Security Council Retreat
The annual Security Council retreat with the Secretary-General will be held early next week—21 and 22 April—in Greentree, New York. The Secretary-General and senior staff of the UN Secretariat will meet with the Permanent Representatives of the 15 Council members. The annual retreat affords Council members a rare opportunity to engage in collective brainstorming on specific issues alongside the Secretariat.
The sessions are expected to cover a range of themes relevant to the Council’s current work, including crisis management in failed or fragile nascent states, responding to popular protests against democratically-elected leaders, and mission transitions.
During the first session, Council members are expected to explore the challenges and opportunities of managing crisis in failed or fragile nascent states. A particular focus may be on the activities of peacekeeping and special political missions, which lay the groundwork for long-term state building, consolidating peace and promoting development. Drawing on their experiences working on countries on the Council’s agenda such as the Central African Republic (CAR), Somalia or South Sudan, Council members may choose to explore the challenges of operating in such situations, including managing multiple priorities, dealing with an uncertain security environment, and maintaining impartiality in politically divisive environments.
The second session will look at another timely issue for the Council—responding to popular protests against democratically-elected leaders. The UN faces a number of challenges in providing good offices in these situations, including engaging with the new authorities while respecting the rule of law and democratic processes. Of relevance to the Council will be the role it may need to play in such situations where uprisings lead to violence, serious human rights violations or humanitarian crises.
In the past few years, some such uprisings, as in Egypt and in Ukraine, have been considered by the Council in various informal formats such as briefings in consultations and horizon-scanning sessions. At the retreat, members will have an opportunity to discuss how best to engage on such issues, in light of the fact that the UN has no formal framework for addressing unconstitutional changes of government. Likewise, members may want to explore how the Council can strengthen its preventative role, as there are often warning signs of large scale uprisings, including poor governance, human rights violations, persecution of minorities and lack of opportunities for youth.

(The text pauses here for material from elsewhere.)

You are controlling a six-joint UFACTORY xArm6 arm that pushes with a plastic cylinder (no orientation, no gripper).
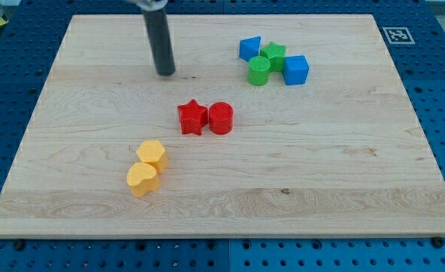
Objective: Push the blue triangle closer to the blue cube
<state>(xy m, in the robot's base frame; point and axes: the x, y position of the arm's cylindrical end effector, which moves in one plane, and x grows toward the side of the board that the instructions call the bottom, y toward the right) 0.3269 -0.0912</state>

The retreat’s third session is expected to deal with the issue of mission transitions. Council members may be interested in discussing lessons learned from various forms of recent mission transitions, such as the handover from a peacekeeping operation to peacebuilding support office (e.g. Sierra Leone and Guinea Bissau); the transition of some tasks from a UN peacekeeping mission to a UN country team (e.g. Democratic Republic of the Congo); and the transfer from, or integration of, non-UN actors into to a UN operation (e.g. CAR and Mali). Council members may also wish to raise issues related to resource constraints, alignment of mandates and budgets as a mission draws down. An area of interest may also be how the Secretariat can provide better information to the Council during mission transitions.
The retreat is often seen as a useful opportunity for senior Secretariat staff and Council members to take a step back from day-to-day Council activity and reflect at a strategic level on key peace and security issues. No formal outcome is produced. Despite the potential for useful policy discussion, in the past it seems that the annual retreat has rarely led to clear changes in the Council’s dynamics or approach to issues. However, it allows both the Council and the Secretariat to think creatively about how they can collaborate more effectively to address important challenges.